Our Exchanges.

THE Courant and Record have got into an imbroglio of a most disgraceful character. The first blow was struck by the Record, in a four-page editorial of immoderate tone, charging the Courant with not fairly representing the College, and with having failed to perform the pledges given at its start. The spleen of the writer, however, is evidently directed against a particular individual, and finds vent in numerous villifying and offensive personalities. In the same issue a would-be humorous article contains several coarse and vulgar jokes at the expense of the Courant board. Thus far our sympathy is with the Courant, but, unfortunately for its fair repute, it now enters the ring with the weapons of its rival, and in the editorial columns appears a reply, signed by the writer, attacking - also by name - the Record editor, and making use of the lowest Billingsgate. The root of the whole matter is evidently the high and mighty Senior societies, Skull and Bones, and Scroll and Keys, the advantages of which, the Record proudly says in a recent number, could never be supplied by the clubs of Harvard. The petty political bickerings which keep Yale in perpetual hot water do not lead us to envy the system there in vogue. To an unprejudiced mind it might also seem that the time had passed when a self-constituted oligarchy should be able to exert such a repressive influence on the lower classes as to make a man fear to call his soul his own through dread of "spoiling his chances" of election to these societies.
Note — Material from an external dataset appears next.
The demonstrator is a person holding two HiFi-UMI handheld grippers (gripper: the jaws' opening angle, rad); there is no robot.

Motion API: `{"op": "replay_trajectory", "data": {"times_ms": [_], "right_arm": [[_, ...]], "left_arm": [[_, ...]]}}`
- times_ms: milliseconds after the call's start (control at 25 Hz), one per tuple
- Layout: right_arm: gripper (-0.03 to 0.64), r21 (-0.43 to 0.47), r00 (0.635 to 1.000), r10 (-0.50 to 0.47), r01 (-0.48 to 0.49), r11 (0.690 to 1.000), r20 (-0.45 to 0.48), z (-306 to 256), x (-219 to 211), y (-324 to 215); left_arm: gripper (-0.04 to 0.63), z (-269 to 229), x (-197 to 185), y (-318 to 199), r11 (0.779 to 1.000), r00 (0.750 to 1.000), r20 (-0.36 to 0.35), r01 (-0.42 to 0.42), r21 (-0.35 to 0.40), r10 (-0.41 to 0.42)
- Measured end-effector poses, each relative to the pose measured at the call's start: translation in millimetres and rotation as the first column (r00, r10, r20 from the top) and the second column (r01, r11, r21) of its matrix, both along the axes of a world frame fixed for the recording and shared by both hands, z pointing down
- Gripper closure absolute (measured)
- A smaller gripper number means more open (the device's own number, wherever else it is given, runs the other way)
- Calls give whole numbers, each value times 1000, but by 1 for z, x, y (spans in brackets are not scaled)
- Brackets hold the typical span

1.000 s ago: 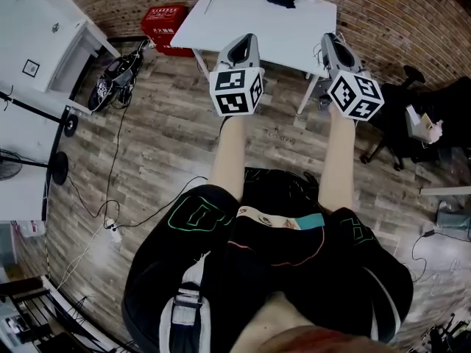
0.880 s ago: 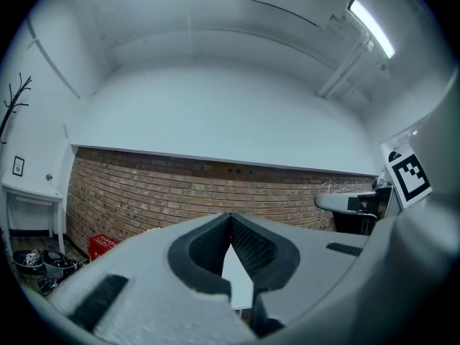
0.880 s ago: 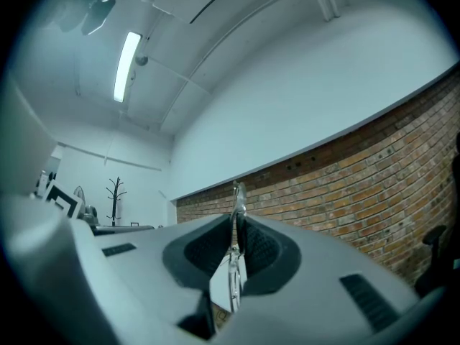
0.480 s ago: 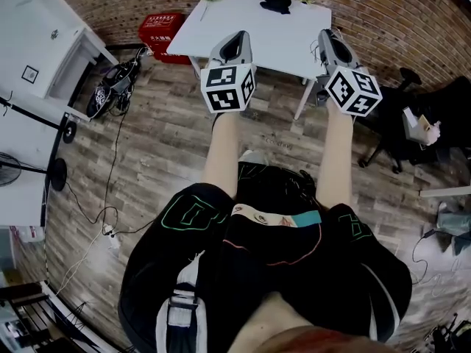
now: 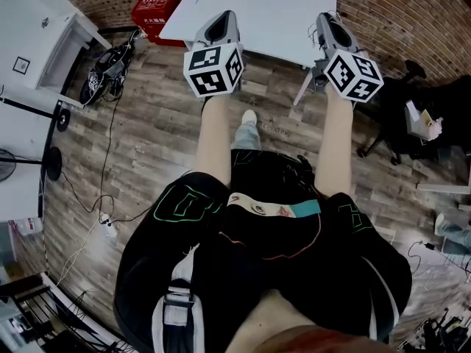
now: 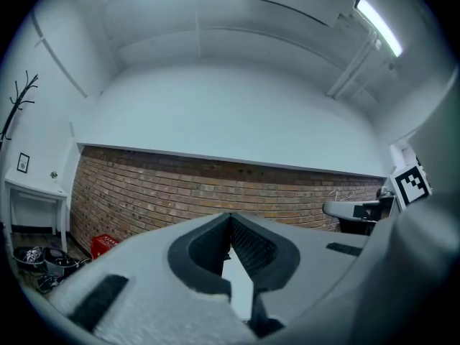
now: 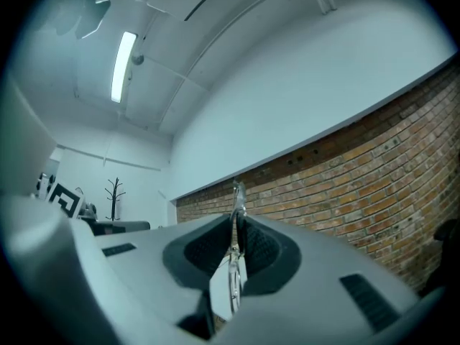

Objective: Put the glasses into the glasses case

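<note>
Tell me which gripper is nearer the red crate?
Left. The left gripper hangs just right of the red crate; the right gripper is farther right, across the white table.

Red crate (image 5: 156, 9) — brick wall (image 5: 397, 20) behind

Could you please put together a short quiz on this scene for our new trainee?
1. What is clamped between the jaws of the right gripper?
A) the glasses
B) a spoon
C) nothing
2. True or false: the left gripper has something held between its jaws.
3. Fill in the blank: the wall behind the white table is made of ____.

Key: 1 A; 2 false, its jaw tips meet with nothing between them; 3 brick.
</note>
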State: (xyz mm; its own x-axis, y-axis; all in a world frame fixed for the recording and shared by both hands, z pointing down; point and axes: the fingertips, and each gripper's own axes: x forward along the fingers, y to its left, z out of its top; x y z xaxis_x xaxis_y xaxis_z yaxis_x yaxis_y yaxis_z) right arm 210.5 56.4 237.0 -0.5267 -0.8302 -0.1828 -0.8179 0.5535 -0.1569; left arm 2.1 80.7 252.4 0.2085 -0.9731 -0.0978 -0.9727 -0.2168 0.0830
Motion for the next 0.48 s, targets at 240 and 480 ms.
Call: {"op": "replay_trajectory", "data": {"times_ms": [240,480], "right_arm": [[581,-38,1000,9,-9,999,-1,18,-8,-39],[581,-94,1000,-1,-1,996,-19,45,-30,-89]], "left_arm": [[597,22,-1,-41,999,1000,9,-25,-43,25],[597,46,-19,-88,996,998,-55,-37,-78,33]]}}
THE Index Niagarensis is to be congratulated on its new printing-press, which has brought it back within the domain of ordinary vision.

THE Cornell Times, in an editorial bemoaning the lack of interest shown by young Americans in the condition and history of their own country, makes use of the following "very remarkable expression": "We venture to assert that there are not very many young men in this institution - and we certainly do not think there is at Harvard or Yale - who have read the political history of the United States as given by Van Buren, Greeley, or Stevens; if there is, we should be glad to hear from them." We don't think there is many, but if there WAS, we would send a few to Cornell to lighten the darkness which oppresses them. After reading the above it will be hard to reconcile the following statement of the same paper with any ability or care in instruction on the part of Cornell's teachers in rhetoric and themes. It says that more attention is paid to literary training at Cornell than at any other college in the country; the work of the Harvard Sophomore year being performed in their Freshman, that of the Junior in their Sophomore, while "during the Senior year the range of work performed here and at Harvard and Yale is too immeasurably great to allow of comparison." With what, pray? Perhaps, however, the editor of the Times did not think it worth his while to take advantage of these extraordinary opportunities.

As an earnest of the good intentions of the Saratoga Rowing Association, we learn from the Daily Saratogian that committees have been appointed "to look after the interests and comfort of the college crews" while at Saratoga. The following gentlemen are assigned to Harvard: General George S. Bacheller, C. E. Durkee, J. L. Barbour, R. H. Trim, Jacob McAdams.